Mark Schapiro, author of Exposed: The Toxic Chemistry of Everyday Products and What’s at Stake for American Power, writes that according to the EPA itself, only five percent of all chemicals in the US have undergone even minimal testing for their toxicity or environmental impact. Researchers at University of California-Berkeley’s School of Public Health estimate that forty-two billion pounds of chemicals enter American commerce daily.  Fewer than five hundred of those substances, according to a report the school produced for the state of California, have undergone any substantive risk assessments.
Over the past decade, the industry has been either the second or the third biggest lobbying force on Capitol Hill, according to the Center for Responsive Politics. Between 1996 and 2006, the industry contributed $35 million to federal election campaigns, and spends between $2 million and $5 million each year on lobbying in Washington.  This interest also spent a significant amount on lobbying at the state level. Consequently, new EPA requirements include the “costs to industry” in determining whether a substance presents an “unreasonable threat to public health” and that the “least burdensome regulation” be imposed on industry.

Industry’s evisceration of the EPA, the Food and Drug Administration (FDA), and a host of regulatory agencies, has placed US firms in a position of unaccountability. As a result, American products are increasingly viewed with distrust on the global market.

When Europeans started imposing standards to protect people from dangerous products, the US chemical industry began flooding Brussels with lobbyists. The European Parliament and the European Commission (which are essentially the Congress and White House of the European Union) are now surrounded by Burson-Marsteller and Hill & Knowlton companies, as well as American Chamber of Commerce executives, all lobbying for less oversight of toxic products.
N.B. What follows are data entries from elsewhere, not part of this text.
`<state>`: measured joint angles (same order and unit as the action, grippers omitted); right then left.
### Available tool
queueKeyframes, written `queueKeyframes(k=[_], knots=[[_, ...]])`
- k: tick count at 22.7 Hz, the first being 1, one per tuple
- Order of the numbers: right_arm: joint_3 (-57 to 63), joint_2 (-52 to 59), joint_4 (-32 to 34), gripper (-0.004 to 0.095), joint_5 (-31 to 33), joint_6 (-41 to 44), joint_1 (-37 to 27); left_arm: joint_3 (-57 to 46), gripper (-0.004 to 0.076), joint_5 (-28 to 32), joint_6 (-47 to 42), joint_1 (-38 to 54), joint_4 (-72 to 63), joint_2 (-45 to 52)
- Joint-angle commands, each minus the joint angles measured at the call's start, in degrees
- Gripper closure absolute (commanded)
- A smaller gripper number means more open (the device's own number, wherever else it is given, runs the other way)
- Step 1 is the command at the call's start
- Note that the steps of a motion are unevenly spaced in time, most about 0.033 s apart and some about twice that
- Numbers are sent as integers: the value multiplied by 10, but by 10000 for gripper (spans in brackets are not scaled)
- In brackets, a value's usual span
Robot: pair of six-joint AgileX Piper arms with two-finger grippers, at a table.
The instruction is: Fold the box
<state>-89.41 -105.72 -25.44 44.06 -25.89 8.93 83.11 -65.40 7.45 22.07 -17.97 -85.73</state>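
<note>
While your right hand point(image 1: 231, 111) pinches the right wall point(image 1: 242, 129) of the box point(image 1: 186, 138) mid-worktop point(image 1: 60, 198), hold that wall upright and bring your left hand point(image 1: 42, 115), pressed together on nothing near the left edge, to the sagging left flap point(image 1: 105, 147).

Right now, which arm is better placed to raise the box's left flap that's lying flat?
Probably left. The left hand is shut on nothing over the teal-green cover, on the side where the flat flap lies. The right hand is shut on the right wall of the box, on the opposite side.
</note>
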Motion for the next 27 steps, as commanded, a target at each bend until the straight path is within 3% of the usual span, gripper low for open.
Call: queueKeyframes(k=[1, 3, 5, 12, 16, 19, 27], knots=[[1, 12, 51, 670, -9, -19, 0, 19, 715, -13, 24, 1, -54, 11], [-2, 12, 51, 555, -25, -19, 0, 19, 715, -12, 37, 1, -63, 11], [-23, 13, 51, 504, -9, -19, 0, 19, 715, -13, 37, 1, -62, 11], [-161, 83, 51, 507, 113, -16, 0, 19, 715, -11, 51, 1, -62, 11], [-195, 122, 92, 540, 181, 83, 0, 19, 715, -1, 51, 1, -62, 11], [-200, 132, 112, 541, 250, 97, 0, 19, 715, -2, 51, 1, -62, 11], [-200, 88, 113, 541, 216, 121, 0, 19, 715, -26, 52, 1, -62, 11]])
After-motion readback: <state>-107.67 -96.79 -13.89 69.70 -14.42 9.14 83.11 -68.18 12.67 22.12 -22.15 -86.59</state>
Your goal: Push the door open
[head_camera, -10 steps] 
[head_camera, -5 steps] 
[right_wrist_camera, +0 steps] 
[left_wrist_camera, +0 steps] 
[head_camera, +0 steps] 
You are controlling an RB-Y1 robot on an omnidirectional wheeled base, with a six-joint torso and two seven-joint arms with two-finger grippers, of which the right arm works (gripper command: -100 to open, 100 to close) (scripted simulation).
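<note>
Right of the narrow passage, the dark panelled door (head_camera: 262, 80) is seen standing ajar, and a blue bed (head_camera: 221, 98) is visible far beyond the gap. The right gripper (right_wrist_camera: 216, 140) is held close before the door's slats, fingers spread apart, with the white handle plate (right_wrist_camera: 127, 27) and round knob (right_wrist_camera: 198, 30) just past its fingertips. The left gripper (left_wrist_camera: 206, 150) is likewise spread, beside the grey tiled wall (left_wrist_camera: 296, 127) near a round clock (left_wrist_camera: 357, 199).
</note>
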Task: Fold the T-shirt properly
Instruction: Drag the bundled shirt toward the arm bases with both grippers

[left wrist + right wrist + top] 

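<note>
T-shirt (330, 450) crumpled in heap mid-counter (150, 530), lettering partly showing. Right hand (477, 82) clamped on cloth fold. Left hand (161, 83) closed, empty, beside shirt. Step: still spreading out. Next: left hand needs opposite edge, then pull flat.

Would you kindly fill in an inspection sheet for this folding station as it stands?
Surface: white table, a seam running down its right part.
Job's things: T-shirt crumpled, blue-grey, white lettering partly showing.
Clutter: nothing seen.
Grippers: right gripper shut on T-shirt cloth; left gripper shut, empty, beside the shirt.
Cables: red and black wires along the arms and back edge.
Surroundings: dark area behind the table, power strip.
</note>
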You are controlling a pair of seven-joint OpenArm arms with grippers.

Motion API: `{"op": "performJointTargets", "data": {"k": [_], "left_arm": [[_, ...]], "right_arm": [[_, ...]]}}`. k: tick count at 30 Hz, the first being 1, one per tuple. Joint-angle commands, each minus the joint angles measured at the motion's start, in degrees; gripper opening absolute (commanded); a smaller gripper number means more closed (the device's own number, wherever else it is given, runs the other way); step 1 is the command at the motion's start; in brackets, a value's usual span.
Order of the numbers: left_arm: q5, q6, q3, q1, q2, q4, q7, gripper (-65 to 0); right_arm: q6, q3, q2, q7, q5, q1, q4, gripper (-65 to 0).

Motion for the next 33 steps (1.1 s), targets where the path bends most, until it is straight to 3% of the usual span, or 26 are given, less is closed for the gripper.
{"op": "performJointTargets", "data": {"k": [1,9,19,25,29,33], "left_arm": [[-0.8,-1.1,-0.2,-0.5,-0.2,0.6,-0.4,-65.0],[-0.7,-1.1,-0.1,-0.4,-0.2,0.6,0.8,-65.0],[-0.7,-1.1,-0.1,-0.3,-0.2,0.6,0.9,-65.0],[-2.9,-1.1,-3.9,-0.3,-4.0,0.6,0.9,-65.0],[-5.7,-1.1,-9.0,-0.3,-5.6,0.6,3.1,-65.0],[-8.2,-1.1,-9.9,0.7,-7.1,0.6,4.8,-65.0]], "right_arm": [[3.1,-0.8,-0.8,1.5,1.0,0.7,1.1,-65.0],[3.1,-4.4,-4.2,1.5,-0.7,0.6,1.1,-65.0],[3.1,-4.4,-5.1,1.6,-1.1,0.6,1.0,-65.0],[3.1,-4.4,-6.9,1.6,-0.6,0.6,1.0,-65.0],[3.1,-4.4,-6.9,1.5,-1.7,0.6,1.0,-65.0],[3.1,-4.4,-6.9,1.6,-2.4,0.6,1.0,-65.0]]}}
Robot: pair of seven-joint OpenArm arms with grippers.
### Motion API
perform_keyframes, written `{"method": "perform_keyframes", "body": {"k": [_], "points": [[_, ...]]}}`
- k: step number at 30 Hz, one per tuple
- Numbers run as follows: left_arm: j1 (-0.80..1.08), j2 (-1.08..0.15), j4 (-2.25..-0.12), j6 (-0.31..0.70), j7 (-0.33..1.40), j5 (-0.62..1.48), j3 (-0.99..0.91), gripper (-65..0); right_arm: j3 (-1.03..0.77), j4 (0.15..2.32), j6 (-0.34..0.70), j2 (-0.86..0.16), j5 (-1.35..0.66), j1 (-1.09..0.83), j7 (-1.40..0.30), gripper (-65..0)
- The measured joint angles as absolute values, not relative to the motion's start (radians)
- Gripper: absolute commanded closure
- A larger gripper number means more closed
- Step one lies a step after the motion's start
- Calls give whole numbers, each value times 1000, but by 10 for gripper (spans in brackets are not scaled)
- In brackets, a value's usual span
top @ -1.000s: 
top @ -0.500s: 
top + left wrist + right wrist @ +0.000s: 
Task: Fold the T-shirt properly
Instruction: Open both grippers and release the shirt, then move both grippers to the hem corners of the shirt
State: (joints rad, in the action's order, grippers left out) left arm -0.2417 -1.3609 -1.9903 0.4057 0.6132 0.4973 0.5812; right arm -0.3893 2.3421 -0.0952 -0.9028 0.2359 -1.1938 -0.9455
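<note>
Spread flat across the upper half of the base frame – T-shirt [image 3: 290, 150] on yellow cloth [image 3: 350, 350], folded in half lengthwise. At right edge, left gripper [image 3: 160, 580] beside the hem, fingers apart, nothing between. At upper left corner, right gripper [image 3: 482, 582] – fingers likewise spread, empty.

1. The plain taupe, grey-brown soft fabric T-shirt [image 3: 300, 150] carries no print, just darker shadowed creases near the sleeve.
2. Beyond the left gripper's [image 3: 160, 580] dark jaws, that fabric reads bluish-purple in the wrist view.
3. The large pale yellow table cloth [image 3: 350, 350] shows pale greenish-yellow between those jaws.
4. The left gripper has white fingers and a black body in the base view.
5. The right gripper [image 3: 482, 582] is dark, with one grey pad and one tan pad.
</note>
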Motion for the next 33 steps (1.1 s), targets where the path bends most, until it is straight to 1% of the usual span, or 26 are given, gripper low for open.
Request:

Schapiro observes, however, that to a great extent US-style lobbying doesn’t work in Europe, and in many cases is backfiring.
We are seeing an enormous global shift in power in which multinational companies are adapting to European standards based on the notion that regulation is actually good for business —thus rendering US standards irrelevant.

As a result of the contrast between US deregulation and the spreading European model of regulation, the US has become the dumping ground for toxic toys, electronics and cosmetics. We produce and consume the toxic materials, from which other countries around the world are protected.